5.2. Checking DRBD status

5.2.1. Retrieving status with drbd-overview

One convenient way to look at DRBD’s status is the drbd-overview utility (lines broken here for readability).

nina# drbd-overview
  0:r0/0  Connected(*) Seco(*)/Prim(nina) UpTo(*)/Disk(nono)
            /mnt ext3 1008M 18M 940M 2%
  1:r1/0  Connected(*) Secondary(*)       UpTo(*)/Disk(nono)
  5:r2/0  Connected(*) Seco(*)/Prim(nini) UpTo(*)/Disk(nono)
  6:r2/1  Connected(*) Seco(*)/Prim(nini) UpTo(*)/Disk(nono)

This output says that

  1. r0 volume 0 is Primary on host nina (the local host), and is mounted as ext filesystem on /mnt.
  2. Host nono is Diskless for all resources (a DRBD client)
  3. All other hosts are UpToDate for all resources.
  4. r1 is Secondary on all hosts, ie. not used.
  5. r2 is used on host nini

drbd-overview tries to be exact, but concise; sadly these requirements conflict with each other, so for more complicated status outputs it might be easier to read drbdsetup status directly.

5.2.2. Status information in /proc/drbd

[Note]Note

'/proc/drbd' is deprecated. While it won’t be removed in the 8.4 series, we recommend to switch to other means, like Section 5.2.3, “Status information via drbdadm; or, for monitoring even more convenient, Section 5.2.4, “One-shot or realtime monitoring via drbdsetup events2.

/proc/drbd is a virtual file displaying basic information about the DRBD module. It was used extensively up to DRBD 8.4, but couldn’t keep up with the amount of information provided by DRBD 9.

$ cat /proc/drbd
version: 9.0.0 (api:1/proto:86-110) FIXME
GIT-hash: XXX build by linbit@buildsystem.linbit, 2011-10-12 09:07:35

The first line, prefixed with version:, shows the DRBD version used on your system. The second line contains information about this specific build.

5.2.3. Status information via drbdadm

In its simplest invocation, we just ask for the status of a single resource.

# drbdadm status home
home role:Secondary
  disk:UpToDate
  nina role:Secondary
    disk:UpToDate
  nino role:Secondary
    disk:UpToDate
  nono connection:WFConnection

This here just says that the resource home is locally, on nina, and on nino UpToDate and Secondary; so the three nodes have the same data on their storage devices, and nobody is using the device currently.

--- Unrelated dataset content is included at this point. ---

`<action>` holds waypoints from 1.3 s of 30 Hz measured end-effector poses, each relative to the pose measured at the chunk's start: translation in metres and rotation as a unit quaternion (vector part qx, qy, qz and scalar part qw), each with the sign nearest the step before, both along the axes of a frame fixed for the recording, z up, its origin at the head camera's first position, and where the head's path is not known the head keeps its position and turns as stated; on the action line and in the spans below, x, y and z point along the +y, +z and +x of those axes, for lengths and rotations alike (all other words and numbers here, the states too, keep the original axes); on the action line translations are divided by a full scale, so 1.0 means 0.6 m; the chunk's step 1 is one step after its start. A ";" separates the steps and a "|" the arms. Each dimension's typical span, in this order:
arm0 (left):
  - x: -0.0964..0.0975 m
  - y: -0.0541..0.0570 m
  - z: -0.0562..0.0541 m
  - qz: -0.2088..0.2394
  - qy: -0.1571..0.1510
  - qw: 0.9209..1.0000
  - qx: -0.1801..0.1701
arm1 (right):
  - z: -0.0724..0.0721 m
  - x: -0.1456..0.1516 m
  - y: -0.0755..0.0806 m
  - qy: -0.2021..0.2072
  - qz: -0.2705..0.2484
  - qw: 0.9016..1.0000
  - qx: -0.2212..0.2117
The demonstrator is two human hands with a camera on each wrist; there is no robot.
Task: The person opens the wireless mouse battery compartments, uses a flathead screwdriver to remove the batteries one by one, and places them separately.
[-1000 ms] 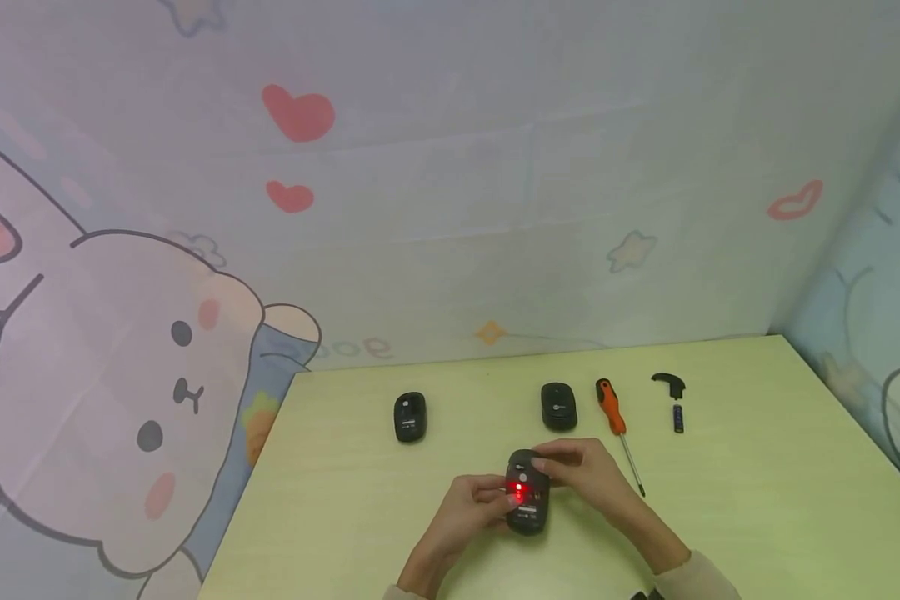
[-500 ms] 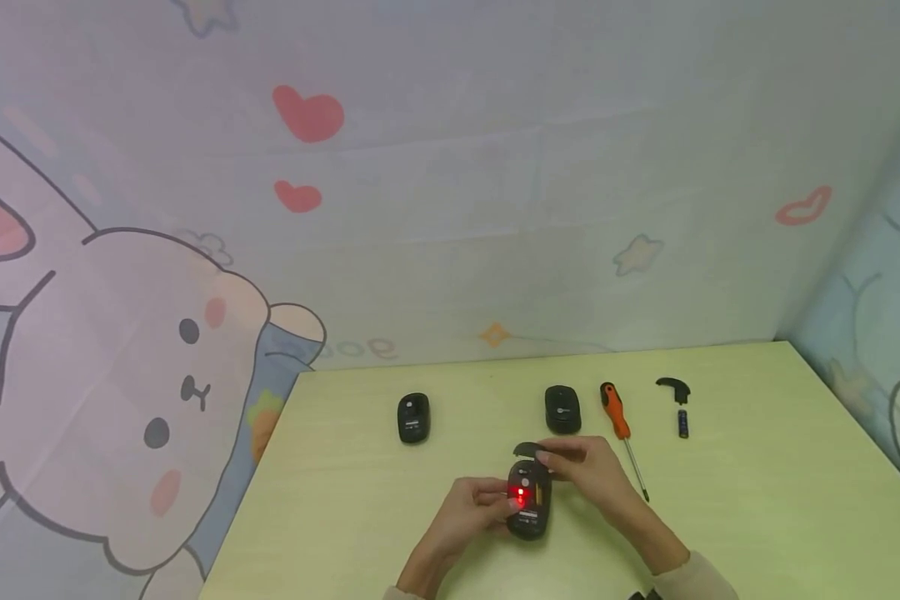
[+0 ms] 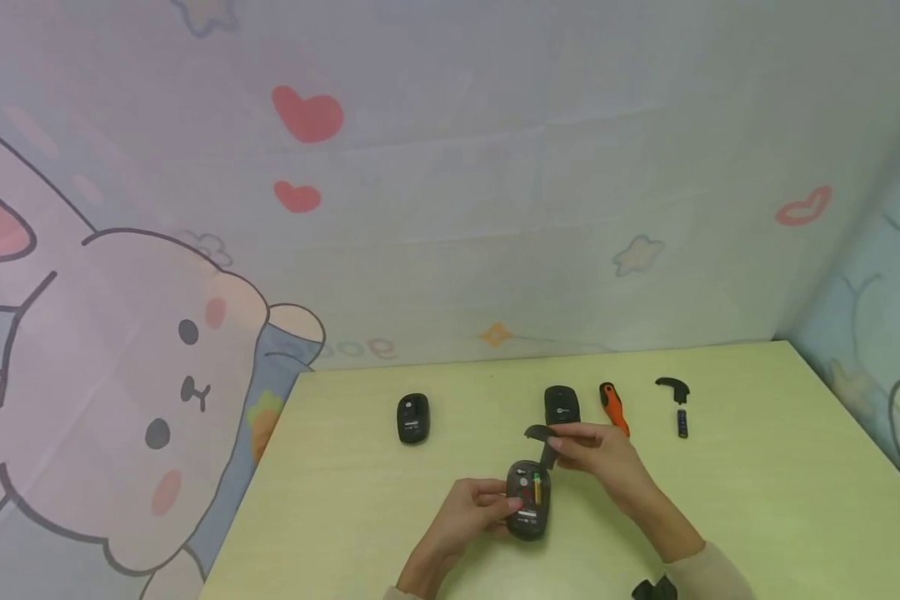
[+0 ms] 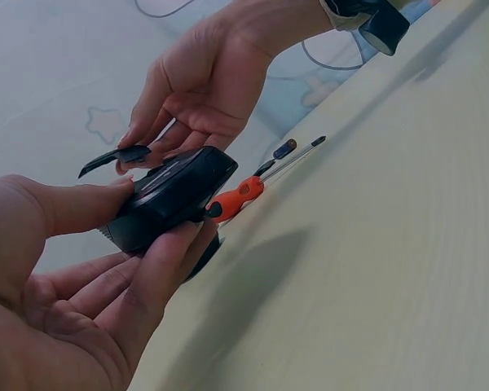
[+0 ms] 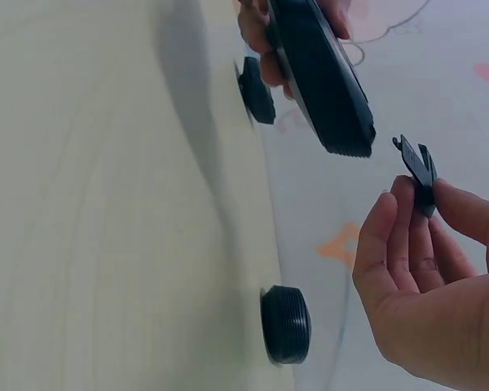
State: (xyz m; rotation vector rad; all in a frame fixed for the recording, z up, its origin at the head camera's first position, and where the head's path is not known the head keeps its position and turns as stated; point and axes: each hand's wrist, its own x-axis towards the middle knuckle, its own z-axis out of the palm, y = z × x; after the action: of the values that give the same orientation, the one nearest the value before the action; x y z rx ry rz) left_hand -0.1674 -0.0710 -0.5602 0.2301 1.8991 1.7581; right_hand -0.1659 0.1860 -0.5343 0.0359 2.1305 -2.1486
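Observation:
In my left hand (image 3: 465, 512) a black computer mouse (image 3: 528, 515) is gripped with its underside facing up, thumb on top and fingers beneath. Its battery bay lies uncovered, and a green and gold battery (image 3: 537, 488) shows inside. My right hand (image 3: 600, 457) pinches the detached black battery cover (image 5: 422, 175) between thumb and fingertips, just beyond the mouse's far end. The left wrist view shows the mouse (image 4: 171, 199) held above the table, with the cover (image 4: 114, 157) apart from it.
At the back left lies another mouse (image 3: 413, 418), underside up. A third mouse (image 3: 562, 404) sits behind my right hand, beside an orange-handled screwdriver (image 3: 613, 407). Farther right lie a second black cover (image 3: 675, 387) and a loose battery (image 3: 682, 423). A printed cloth (image 3: 450, 208) hangs behind the table.
My right hand has pulled the battery cover off the mouse and moved it up and away, exposing the battery. The red light on the mouse has faded. My left hand keeps its grip.

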 end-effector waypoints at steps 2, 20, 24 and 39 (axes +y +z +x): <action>-0.001 0.000 0.000 -0.001 0.003 1.000 -0.001 | 0.000 0.007 0.006 0.003 0.000 1.000 0.007; -0.001 -0.006 -0.003 0.011 0.016 1.000 -0.007 | -0.002 0.079 0.025 -0.028 0.002 0.999 0.022; -0.003 -0.007 -0.003 0.006 0.021 1.000 -0.013 | -0.002 0.104 0.028 -0.030 0.013 0.999 0.033; -0.002 -0.009 -0.001 0.002 0.026 0.999 -0.019 | -0.003 0.186 0.022 -0.052 0.059 0.996 0.039</action>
State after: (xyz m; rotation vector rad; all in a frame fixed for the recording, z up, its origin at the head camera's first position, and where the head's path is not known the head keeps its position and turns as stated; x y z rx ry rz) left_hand -0.1680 -0.0725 -0.5656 0.1500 1.8916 1.7865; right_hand -0.1679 0.2973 -0.5213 0.0767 2.3471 -2.1100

The node nono is not connected, its state is reported as WFConnection; please see Section 5.2.5, “Connection states” below for more details.

You can get more information by passing the --verbose and/or --statistics arguments to drbdsetup (lines broken for readability):

# drbdsetup status home --verbose --statistics
home node-id:1 role:Secondary suspended:no
    write-ordering:none
  volume:0 minor:0 disk:UpToDate
      size:1048412 read:0 written:1048412 al-writes:0 bm-writes:48 upper-pending:0
                                        lower-pending:0 al-suspended:no blocked:no
  nina local:ipv4:10.9.9.111:7001 peer:ipv4:10.9.9.103:7010 node-id:0
                                               connection:Connected role:Secondary
      congested:no
    volume:0 replication:Connected disk:UpToDate resync-suspended:no
        received:1048412 sent:0 out-of-sync:0 pending:0 unacked:0
  nino local:ipv4:10.9.9.111:7021 peer:ipv4:10.9.9.129:7012 node-id:2
                                               connection:Connected role:Secondary
      congested:no
    volume:0 replication:Connected disk:UpToDate resync-suspended:no
        received:0 sent:0 out-of-sync:0 pending:0 unacked:0
  nono local:ipv4:10.9.9.111:7013 peer:ipv4:10.9.9.138:7031 node-id:3
                                                           connection:WFConnection

Every few lines in this example form a block that is repeated for every node used in this resource, with small format exceptions for the local node - see below for more details.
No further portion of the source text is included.